• **Exercise prompt**: Omit every picture, then return the listing verbatim.

• **Dataset section**:

————————

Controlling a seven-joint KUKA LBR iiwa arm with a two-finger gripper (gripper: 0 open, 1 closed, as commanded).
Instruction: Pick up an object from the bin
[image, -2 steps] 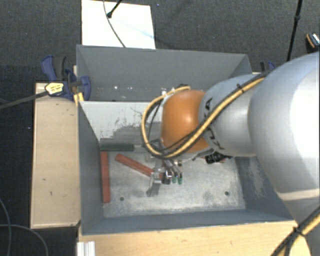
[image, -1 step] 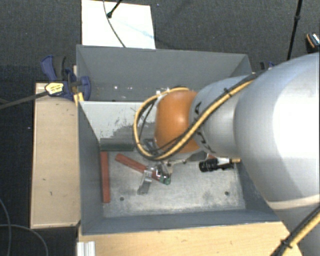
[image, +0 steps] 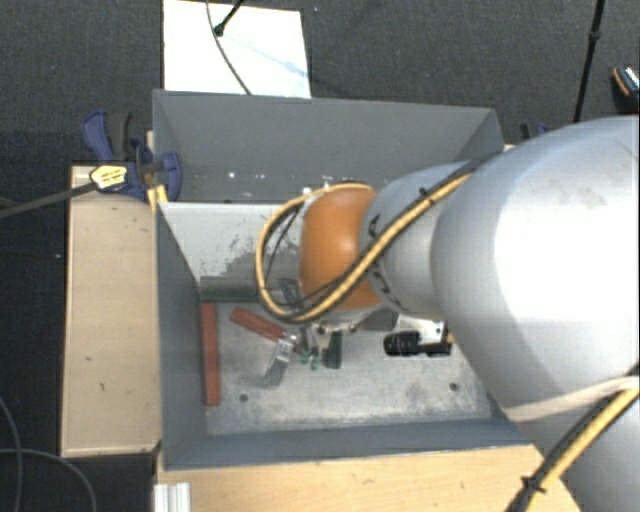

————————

• **Final answer**:
Controlling a seven-joint KUKA LBR iiwa arm with a two-finger gripper (gripper: 0 open, 1 closed, as commanded).
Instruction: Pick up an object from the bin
[image, -2 steps] 
[image, -1 step] 
[image, +0 steps] 

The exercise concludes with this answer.